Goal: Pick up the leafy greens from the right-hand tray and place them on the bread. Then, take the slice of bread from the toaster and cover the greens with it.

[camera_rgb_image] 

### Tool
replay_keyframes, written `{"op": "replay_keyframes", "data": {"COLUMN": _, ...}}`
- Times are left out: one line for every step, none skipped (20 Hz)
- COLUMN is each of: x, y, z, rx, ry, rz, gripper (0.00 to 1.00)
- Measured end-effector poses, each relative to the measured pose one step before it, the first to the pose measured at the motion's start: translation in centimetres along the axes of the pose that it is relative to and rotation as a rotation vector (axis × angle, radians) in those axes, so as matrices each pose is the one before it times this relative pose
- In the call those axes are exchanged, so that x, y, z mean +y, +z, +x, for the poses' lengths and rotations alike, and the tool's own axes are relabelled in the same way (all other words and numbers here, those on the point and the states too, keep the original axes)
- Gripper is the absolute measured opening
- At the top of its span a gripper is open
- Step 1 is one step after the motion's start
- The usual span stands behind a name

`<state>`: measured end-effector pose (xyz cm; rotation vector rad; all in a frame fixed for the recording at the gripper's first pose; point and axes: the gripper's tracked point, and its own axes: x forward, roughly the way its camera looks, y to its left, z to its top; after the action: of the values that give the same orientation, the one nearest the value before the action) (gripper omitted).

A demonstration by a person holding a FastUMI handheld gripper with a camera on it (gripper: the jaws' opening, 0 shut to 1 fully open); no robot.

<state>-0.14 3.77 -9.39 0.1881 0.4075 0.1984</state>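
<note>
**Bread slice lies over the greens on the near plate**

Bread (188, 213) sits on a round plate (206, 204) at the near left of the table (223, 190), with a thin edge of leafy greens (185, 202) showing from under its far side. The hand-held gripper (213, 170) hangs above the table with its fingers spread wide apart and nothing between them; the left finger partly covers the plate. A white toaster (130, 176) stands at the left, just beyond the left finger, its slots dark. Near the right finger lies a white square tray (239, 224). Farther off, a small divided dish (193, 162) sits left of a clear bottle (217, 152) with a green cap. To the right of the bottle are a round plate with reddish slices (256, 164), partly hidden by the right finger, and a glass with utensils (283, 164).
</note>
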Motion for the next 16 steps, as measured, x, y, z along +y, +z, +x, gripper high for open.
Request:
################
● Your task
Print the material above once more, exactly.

● Exercise answer
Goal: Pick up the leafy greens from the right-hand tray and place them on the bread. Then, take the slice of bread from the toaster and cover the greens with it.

[camera_rgb_image] 

### Tool
replay_keyframes, written `{"op": "replay_keyframes", "data": {"COLUMN": _, ...}}`
- Times are left out: one line for every step, none skipped (20 Hz)
- COLUMN is each of: x, y, z, rx, ry, rz, gripper (0.00 to 1.00)
- Measured end-effector poses, each relative to the measured pose one step before it, the first to the pose measured at the motion's start: translation in centimetres along the axes of the pose that it is relative to and rotation as a rotation vector (axis × angle, radians) in those axes, so as matrices each pose is the one before it times this relative pose
- In the call those axes are exchanged, so that x, y, z mean +y, +z, +x, for the poses' lengths and rotations alike, and the tool's own axes are relabelled in the same way (all other words and numbers here, those on the point and the states too, keep the original axes)
- Gripper is the absolute measured opening
- At the top of its span a gripper is open
- Step 1 is one step after the motion's start
- The usual span stands behind a name

`<state>`: measured end-effector pose (xyz cm; rotation vector rad; all in a frame fixed for the recording at the gripper's first pose; point and axes: the gripper's tracked point, and its own axes: x forward, roughly the way its camera looks, y to its left, z to its top; after the action: of the values that give the same orientation, the one nearest the value before the action) (gripper omitted).

A demonstration by a person holding a FastUMI handheld gripper with a camera on it (gripper: the jaws' opening, 0 shut to 1 fully open); no robot.

<state>-0.14 3.77 -9.39 0.1881 0.4075 0.1984</state>
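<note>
**Bread slice lies over the greens on the near plate**

Bread (188, 213) sits on a round plate (206, 204) at the near left of the table (223, 190), with a thin edge of leafy greens (185, 202) showing from under its far side. The hand-held gripper (213, 170) hangs above the table with its fingers spread wide apart and nothing between them; the left finger partly covers the plate. A white toaster (130, 176) stands at the left, just beyond the left finger, its slots dark. Near the right finger lies a white square tray (239, 224). Farther off, a small divided dish (193, 162) sits left of a clear bottle (217, 152) with a green cap. To the right of the bottle are a round plate with reddish slices (256, 164), partly hidden by the right finger, and a glass with utensils (283, 164).
</note>
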Motion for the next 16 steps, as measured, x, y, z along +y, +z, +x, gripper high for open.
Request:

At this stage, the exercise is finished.